Re: [PATCH] list_lru: Prefetch neighboring list entries before acquiring lock

From: Waiman Long
Date: Fri Dec 01 2017 - 09:15:11 EST


On 11/30/2017 07:09 PM, Minchan Kim wrote:
> On Thu, Nov 30, 2017 at 12:47:36PM -0800, Andrew Morton wrote:
>> On Thu, 30 Nov 2017 08:54:04 -0500 Waiman Long <longman@xxxxxxxxxx> wrote:
>>
>>>> And, from that perspective, the racy shortcut in the proposed patch
>>>> is wrong, too. Prefetch is fine, but in general shortcutting list
>>>> empty checks outside the internal lock isn't.
>>> For the record, I add one more list_empty() check at the beginning of
>>> list_lru_del() in the patch for 2 purpose:
>>> 1. it allows the code to bail out early.
>>> 2. It make sure the cacheline of the list_head entry itself is loaded.
>>>
>>> Other than that, I only add a likely() qualifier to the existing
>>> list_empty() check within the lock critical region.
>> But it sounds like Dave thinks that unlocked check should be removed?
>>
>> How does this adendum look?
>>
>> From: Andrew Morton <akpm@xxxxxxxxxxxxxxxxxxxx>
>> Subject: list_lru-prefetch-neighboring-list-entries-before-acquiring-lock-fix
>>
>> include prefetch.h, remove unlocked list_empty() test, per Dave
>>
>> Cc: Dave Chinner <david@xxxxxxxxxxxxx>
>> Cc: Johannes Weiner <hannes@xxxxxxxxxxx>
>> Cc: Vladimir Davydov <vdavydov.dev@xxxxxxxxx>
>> Cc: Waiman Long <longman@xxxxxxxxxx>
>> Signed-off-by: Andrew Morton <akpm@xxxxxxxxxxxxxxxxxxxx>
>> ---
>>
>> mm/list_lru.c | 5 ++---
>> 1 file changed, 2 insertions(+), 3 deletions(-)
>>
>> diff -puN mm/list_lru.c~list_lru-prefetch-neighboring-list-entries-before-acquiring-lock-fix mm/list_lru.c
>> --- a/mm/list_lru.c~list_lru-prefetch-neighboring-list-entries-before-acquiring-lock-fix
>> +++ a/mm/list_lru.c
>> @@ -8,6 +8,7 @@
>> #include <linux/module.h>
>> #include <linux/mm.h>
>> #include <linux/list_lru.h>
>> +#include <linux/prefetch.h>
>> #include <linux/slab.h>
>> #include <linux/mutex.h>
>> #include <linux/memcontrol.h>
>> @@ -135,13 +136,11 @@ bool list_lru_del(struct list_lru *lru,
>> /*
>> * Prefetch the neighboring list entries to reduce lock hold time.
>> */
>> - if (unlikely(list_empty(item)))
>> - return false;
>> prefetchw(item->prev);
>> prefetchw(item->next);
>>
>> spin_lock(&nlru->lock);
>> - if (likely(!list_empty(item))) {
>> + if (!list_empty(item)) {
>> l = list_lru_from_kmem(nlru, item);
>> list_del_init(item);
>> l->nr_items--;
> If we cannot guarantee it's likely !list_empty, prefetch with NULL pointer
> would be harmful by the lesson we have learned.
>
> https://lwn.net/Articles/444336/

FYI, when list_empty() is true, it just mean the links are pointing to
list entry itself. The pointers will never be NULL. So that won't cause
the NULL prefetch problem mentioned in the article.

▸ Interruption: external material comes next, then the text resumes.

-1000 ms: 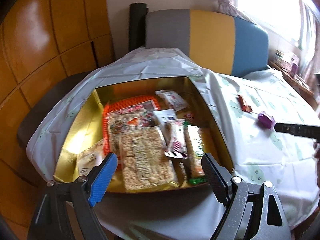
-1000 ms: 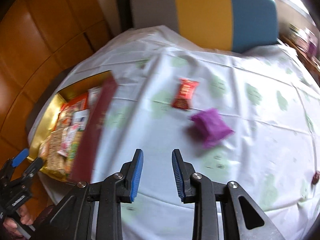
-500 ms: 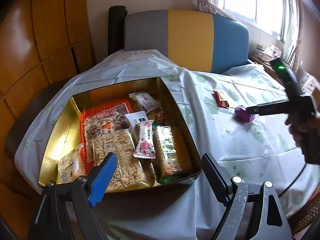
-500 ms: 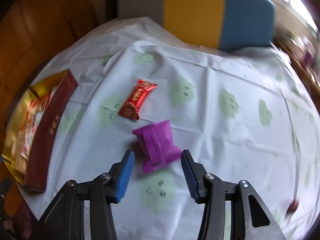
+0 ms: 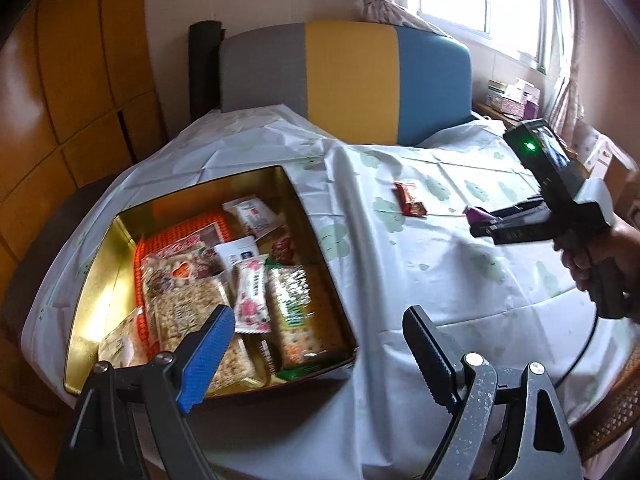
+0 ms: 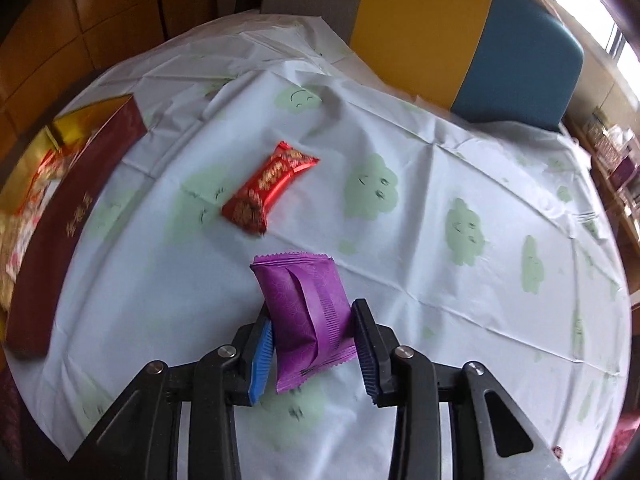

> So, with considering list_lru_del is generic library, it cannot see
> whether a workload makes heavy lock contentions or not.
> Maybe, right place for prefetching would be in caller, not in library
> itself.

Yes, the prefetch operations will add some overhead to the whole
deletion operation when the lock isn't contended, but that is usually
rather small compared with the atomic ops involved in the locking
operation itself. On the other hand, the performance gain will be
noticeable when the lock is contended. I will ran some performance
measurement and report the results later.

Cheers,
Longman